■ **Task details**
Write out all the data again, exactly as shown.

#####

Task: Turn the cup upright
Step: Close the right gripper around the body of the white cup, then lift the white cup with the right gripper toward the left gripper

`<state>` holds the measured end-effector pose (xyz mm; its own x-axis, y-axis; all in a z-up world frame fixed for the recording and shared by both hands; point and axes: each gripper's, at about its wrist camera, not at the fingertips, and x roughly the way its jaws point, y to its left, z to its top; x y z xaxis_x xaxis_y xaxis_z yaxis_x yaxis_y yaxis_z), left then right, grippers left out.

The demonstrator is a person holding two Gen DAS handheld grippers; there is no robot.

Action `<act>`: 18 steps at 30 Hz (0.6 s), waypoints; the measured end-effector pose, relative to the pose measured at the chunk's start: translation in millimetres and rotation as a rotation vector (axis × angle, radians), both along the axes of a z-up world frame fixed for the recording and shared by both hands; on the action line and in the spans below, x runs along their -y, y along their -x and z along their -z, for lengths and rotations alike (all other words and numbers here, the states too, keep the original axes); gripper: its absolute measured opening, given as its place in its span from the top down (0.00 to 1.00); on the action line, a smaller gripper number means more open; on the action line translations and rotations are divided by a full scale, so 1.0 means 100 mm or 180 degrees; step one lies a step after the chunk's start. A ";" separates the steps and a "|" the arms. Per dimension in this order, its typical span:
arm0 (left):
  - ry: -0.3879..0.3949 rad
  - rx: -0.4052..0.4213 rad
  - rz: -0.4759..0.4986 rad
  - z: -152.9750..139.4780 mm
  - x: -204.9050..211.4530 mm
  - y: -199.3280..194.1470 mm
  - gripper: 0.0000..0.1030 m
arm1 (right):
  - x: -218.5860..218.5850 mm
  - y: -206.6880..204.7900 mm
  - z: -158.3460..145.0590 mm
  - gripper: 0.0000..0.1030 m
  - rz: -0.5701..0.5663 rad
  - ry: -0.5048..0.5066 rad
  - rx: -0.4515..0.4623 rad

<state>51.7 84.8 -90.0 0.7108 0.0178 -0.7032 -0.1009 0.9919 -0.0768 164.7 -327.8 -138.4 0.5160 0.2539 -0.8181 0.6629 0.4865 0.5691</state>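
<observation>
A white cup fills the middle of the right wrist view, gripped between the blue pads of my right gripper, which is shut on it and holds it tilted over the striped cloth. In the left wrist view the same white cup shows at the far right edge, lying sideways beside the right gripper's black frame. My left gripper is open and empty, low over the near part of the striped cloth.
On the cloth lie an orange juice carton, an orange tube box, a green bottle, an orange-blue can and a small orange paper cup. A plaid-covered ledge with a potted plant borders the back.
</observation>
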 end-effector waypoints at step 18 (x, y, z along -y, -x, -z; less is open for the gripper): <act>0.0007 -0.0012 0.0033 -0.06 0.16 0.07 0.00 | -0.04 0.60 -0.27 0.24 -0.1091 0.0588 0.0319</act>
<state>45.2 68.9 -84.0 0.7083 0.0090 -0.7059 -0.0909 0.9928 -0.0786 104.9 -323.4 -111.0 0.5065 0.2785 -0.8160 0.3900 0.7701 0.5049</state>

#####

■ **Answer**
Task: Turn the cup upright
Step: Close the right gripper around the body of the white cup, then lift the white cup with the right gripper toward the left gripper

`<state>` holds the measured end-effector pose (xyz mm; its own x-axis, y-axis; all in a z-up world frame fixed for the recording and shared by both hands; point and axes: each gripper's, at about its wrist camera, not at the fingertips, and x roughly the way its jaws point, y to its left, z to its top; x y z xaxis_x xaxis_y xaxis_z yaxis_x yaxis_y yaxis_z), left then right, grippers left out.

The demonstrator is a person holding two Gen DAS handheld grippers; there is no robot.

Action `<act>`: 18 steps at 30 Hz (0.6 s), waypoints; the measured end-effector pose, relative to the pose measured at the chunk's start: translation in millimetres and rotation as a rotation vector (axis × angle, radians), both along the axes of a z-up world frame fixed for the recording and shared by both hands; on the action line and in the spans below, x runs along their -y, y along their -x and z along their -z, for lengths and rotations alike (all other words and numbers here, the states too, keep the original axes); gripper: its absolute measured opening, given as its place in its span from the top down (0.00 to 1.00); on the action line, a smaller gripper number means more open; on the action line translations and rotations are divided by a full scale, so 1.0 means 100 mm or 180 degrees; step one lies a step after the chunk's start. A ";" separates the steps and a "|" the arms. Per dimension in this order, its typical span:
arm0 (left):
  - ry: -0.3879..0.3949 rad
  - rx: -0.4052..0.4213 rad
  - rz: -0.4759..0.4986 rad
  - z: -152.9750..139.4780 mm
  - x: -204.9050..211.4530 mm
  - y: -199.3280..194.1470 mm
  - gripper: 0.0000..0.1030 m
arm1 (right):
  - x: -218.5860..218.5850 mm
  - y: -206.6880..204.7900 mm
  - z: -158.3460..145.0590 mm
  - gripper: 0.0000..0.1030 m
  - rz: -0.5701..0.5663 rad
  - ry: -0.5048..0.5066 rad
  - rx: -0.4515..0.4623 rad

<state>51.7 84.8 -90.0 0.7108 0.0178 -0.7032 -0.1009 0.9919 -0.0768 164.7 -327.8 -138.4 0.5160 0.2539 -0.8181 0.6629 0.4865 0.5691</state>
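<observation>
A white cup fills the middle of the right wrist view, gripped between the blue pads of my right gripper, which is shut on it and holds it tilted over the striped cloth. In the left wrist view the same white cup shows at the far right edge, lying sideways beside the right gripper's black frame. My left gripper is open and empty, low over the near part of the striped cloth.
On the cloth lie an orange juice carton, an orange tube box, a green bottle, an orange-blue can and a small orange paper cup. A plaid-covered ledge with a potted plant borders the back.
</observation>
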 end-effector waypoints at step 18 (x, y, z along -y, -x, -z; less is open for the gripper): <act>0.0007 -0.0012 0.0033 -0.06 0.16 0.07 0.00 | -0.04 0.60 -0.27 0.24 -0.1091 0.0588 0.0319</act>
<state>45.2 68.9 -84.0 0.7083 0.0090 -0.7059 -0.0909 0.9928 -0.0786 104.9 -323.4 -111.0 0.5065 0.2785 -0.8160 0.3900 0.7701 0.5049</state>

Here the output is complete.